On Thu, Dec 14, 2017 at 11:53:40AM +0800, Figo.zhang wrote:
> 2017-12-14 11:16 GMT+08:00 Jerome Glisse <jglisse@redhat.com>:
> 
> > On Thu, Dec 14, 2017 at 10:48:36AM +0800, Figo.zhang wrote:
> > > 2017-12-14 0:12 GMT+08:00 Jerome Glisse <jglisse@redhat.com>:
> > >
> > > > On Wed, Dec 13, 2017 at 08:10:42PM +0800, Figo.zhang wrote:

[...]

> > This is not what happen.
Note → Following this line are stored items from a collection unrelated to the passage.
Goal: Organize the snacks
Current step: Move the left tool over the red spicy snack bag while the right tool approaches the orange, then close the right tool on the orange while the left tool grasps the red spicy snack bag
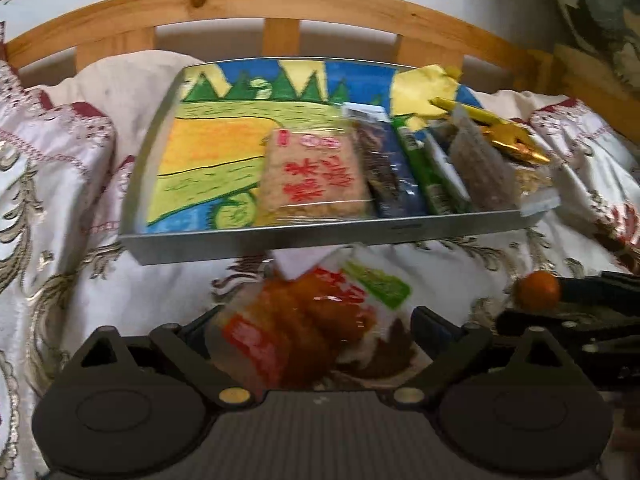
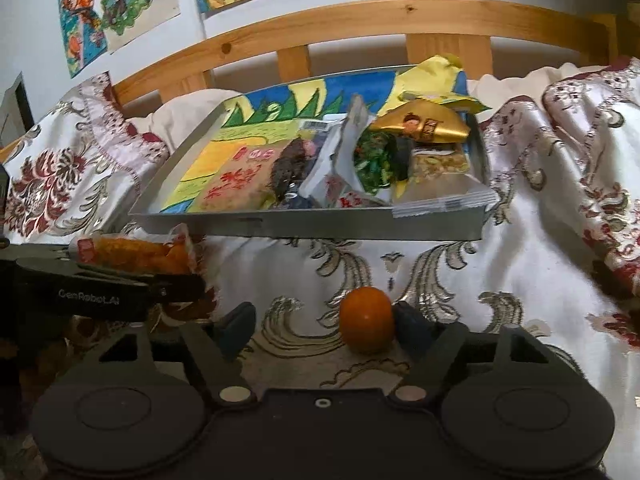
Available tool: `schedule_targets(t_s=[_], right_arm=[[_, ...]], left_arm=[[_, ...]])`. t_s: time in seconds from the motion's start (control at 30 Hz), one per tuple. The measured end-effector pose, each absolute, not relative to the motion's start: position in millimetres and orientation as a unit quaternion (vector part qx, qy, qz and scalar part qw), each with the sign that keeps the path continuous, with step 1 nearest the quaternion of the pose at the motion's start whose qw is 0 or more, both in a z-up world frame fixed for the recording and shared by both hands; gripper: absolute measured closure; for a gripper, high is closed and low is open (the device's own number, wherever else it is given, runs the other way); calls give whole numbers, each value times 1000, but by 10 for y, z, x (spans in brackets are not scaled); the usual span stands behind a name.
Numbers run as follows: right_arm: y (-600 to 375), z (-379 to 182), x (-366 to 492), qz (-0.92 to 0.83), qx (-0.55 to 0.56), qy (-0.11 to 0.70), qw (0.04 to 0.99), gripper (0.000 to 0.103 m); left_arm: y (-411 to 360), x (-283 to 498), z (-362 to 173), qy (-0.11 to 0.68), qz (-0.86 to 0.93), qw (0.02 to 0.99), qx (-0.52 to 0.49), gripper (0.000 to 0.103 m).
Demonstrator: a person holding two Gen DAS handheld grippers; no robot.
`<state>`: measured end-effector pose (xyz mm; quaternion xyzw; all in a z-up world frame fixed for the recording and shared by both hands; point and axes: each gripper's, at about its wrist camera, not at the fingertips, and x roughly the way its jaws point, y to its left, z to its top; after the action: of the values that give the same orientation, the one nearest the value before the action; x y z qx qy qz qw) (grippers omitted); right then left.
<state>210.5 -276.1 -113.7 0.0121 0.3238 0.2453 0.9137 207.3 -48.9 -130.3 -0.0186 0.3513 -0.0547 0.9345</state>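
Straddling a clear packet of orange-brown snacks (image 1: 304,320) on the embroidered bedspread (image 1: 80,200), the left gripper (image 1: 310,330) stood spread wide, its pads seeming clear of the wrapper on both sides. The right gripper (image 2: 324,324) was also unclenched around a small orange fruit (image 2: 367,319), with the right finger (image 2: 412,320) touching the fruit and the left finger (image 2: 236,328) well apart from it. Beyond both lay a metal tray (image 1: 320,236) lined with a colourful drawing, with wrapped snacks crowded at its right end, near a wooden bed rail (image 1: 280,0).
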Motion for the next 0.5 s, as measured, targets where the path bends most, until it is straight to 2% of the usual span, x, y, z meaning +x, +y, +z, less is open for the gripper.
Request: schedule_targets(t_s=[0.17,0.5], right_arm=[[-2729,-1139,2091,255,7,326,910,40],[-2654,-1136,2040,269,-15,330,905,52]], left_arm=[[-562,2052,-1295,352,-76,933,-19,14],[-452,2033,-1276,355,-70,930,-55,32]])
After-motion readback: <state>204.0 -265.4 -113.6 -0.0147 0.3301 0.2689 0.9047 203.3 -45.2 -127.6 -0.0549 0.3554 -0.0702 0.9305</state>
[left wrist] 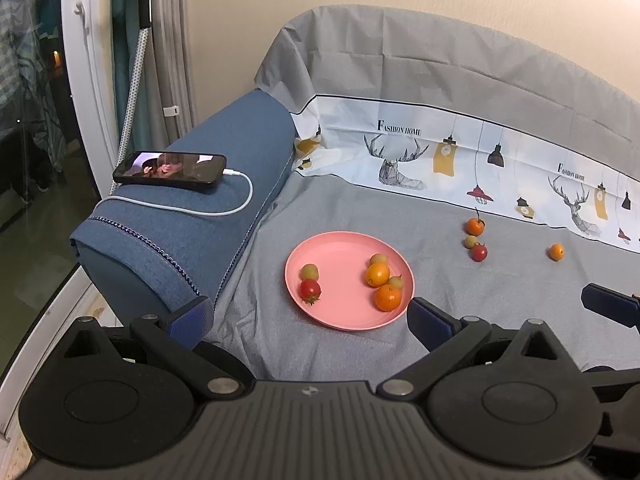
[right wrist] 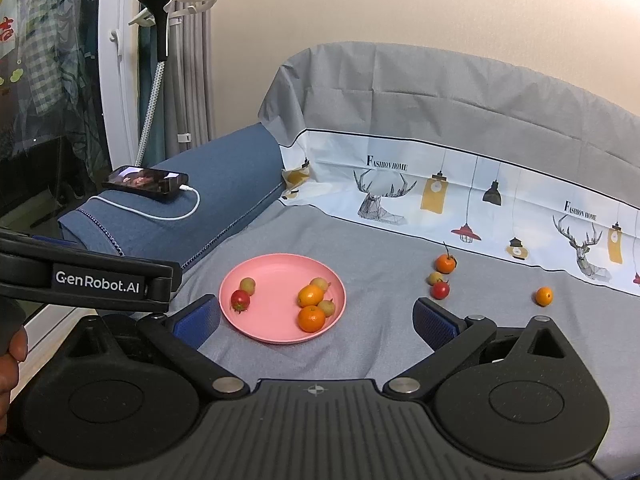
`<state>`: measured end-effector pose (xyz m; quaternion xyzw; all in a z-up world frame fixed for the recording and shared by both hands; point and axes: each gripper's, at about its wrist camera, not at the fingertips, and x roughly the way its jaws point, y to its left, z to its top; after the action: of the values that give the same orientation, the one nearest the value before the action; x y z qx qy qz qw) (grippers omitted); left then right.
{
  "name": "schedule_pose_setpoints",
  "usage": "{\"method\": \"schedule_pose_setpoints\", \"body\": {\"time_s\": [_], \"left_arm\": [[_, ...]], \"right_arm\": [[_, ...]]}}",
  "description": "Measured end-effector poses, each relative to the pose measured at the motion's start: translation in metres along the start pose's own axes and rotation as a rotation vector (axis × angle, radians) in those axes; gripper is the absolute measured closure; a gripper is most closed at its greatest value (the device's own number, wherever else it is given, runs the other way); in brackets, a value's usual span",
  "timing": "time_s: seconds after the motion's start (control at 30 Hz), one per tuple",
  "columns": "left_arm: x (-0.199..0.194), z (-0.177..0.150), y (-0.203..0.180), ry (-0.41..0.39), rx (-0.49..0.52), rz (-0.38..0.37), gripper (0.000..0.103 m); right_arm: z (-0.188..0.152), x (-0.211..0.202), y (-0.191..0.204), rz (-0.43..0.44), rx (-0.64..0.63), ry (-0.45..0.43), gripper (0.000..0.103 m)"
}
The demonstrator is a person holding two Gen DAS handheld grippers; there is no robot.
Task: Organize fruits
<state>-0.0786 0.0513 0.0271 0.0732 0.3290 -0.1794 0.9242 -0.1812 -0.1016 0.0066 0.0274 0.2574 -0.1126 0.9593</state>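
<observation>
A pink plate (left wrist: 340, 320) (right wrist: 276, 332) lies on the grey sheet. It holds a red tomato (left wrist: 310, 290) (right wrist: 240, 300), two oranges (left wrist: 387, 297) (right wrist: 311, 318) and three small greenish fruits (left wrist: 309, 271). On the sheet to the right lie an orange with a stem (left wrist: 474, 225) (right wrist: 445, 263), a greenish fruit (left wrist: 471, 241), a red tomato (left wrist: 479, 252) (right wrist: 440, 289) and a lone orange (left wrist: 556, 251) (right wrist: 543, 295). My left gripper (left wrist: 310, 322) is open and empty, near the plate's front. My right gripper (right wrist: 316, 322) is open and empty, also before the plate.
A blue sofa arm (left wrist: 192, 224) on the left carries a phone (left wrist: 170, 169) on a white cable. A printed sheet covers the sofa back (left wrist: 460, 152). A white door frame and a garment steamer (right wrist: 154, 80) stand at the left.
</observation>
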Motion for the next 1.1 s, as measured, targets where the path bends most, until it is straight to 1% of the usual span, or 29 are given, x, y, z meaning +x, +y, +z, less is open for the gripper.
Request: {"method": "schedule_pose_setpoints", "body": {"time_s": [0.67, 1.1], "left_arm": [[0.025, -0.001, -0.005, 0.062, 0.017, 0.007, 0.0], [0.047, 0.002, -0.014, 0.111, 0.053, 0.019, 0.0]], "right_arm": [[-0.007, 0.022, -0.009, 0.018, 0.042, 0.058, 0.001], [-0.012, 0.043, -0.022, 0.012, 0.09, 0.098, 0.001]]}}
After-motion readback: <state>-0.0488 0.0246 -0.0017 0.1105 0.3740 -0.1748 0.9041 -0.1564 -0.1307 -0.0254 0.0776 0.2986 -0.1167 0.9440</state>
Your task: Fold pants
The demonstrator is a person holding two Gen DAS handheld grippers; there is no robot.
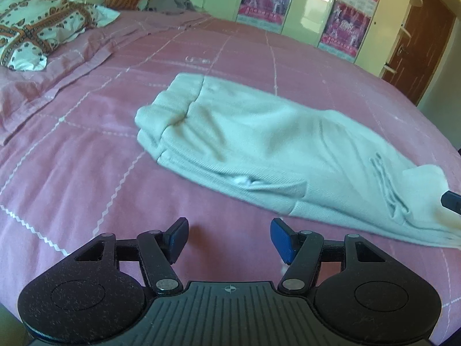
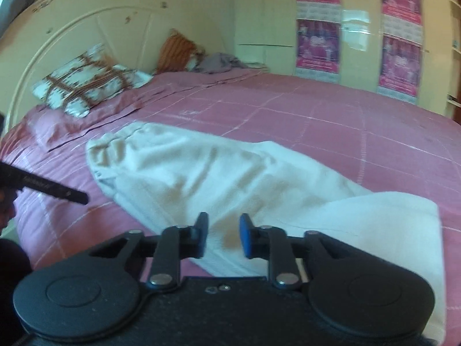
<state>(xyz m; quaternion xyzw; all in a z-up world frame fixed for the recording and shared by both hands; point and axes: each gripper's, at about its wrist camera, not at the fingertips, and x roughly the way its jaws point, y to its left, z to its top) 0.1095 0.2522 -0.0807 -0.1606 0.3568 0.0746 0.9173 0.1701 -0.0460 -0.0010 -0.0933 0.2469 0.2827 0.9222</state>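
Both claws, left (image 1: 229, 239) and right (image 2: 221, 238), gape empty above the pants (image 1: 259, 150).

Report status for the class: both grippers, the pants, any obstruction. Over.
Left gripper open, over bare bedspread. Right gripper open, above pants, nothing gripped. Pants partly folded, lying flat. Nothing in the way.

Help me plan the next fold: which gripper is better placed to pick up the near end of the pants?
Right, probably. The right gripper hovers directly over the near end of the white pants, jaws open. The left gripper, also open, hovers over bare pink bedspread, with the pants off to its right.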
Here is the workflow with HMM mirror (note that
> > physical address do not matter here so i do not even reference them it is
> > all about virtual address):
> >  1 They are 3 buffers a, b and r at given virtual address both CPU and
> >    GPU can access them (concurently or not this does not matter).
> >  2 GPU can fault so if any virtual address do not have a page table
> >    entry inside the GPU page table this trigger a page fault that will
> >    call HMM mirror helper to snapshot CPU page table into the GPU page
> >    table. If there is no physical memory backing the virtual address
> >    (ie CPU page table is also empty for the given virtual address) then
> >    the regular page fault handler of the kernel is invoked.
> >
> 
> so when HMM mirror done, the content of GPU page table entry and
> CPU page table entry
> are same, right? so the GPU and CPU can access the same physical address,
> this physical
> address is allocated by CPU malloc systemcall. is it conflict and race
> condition? CPU and GPU
> write to this physical address concurrently.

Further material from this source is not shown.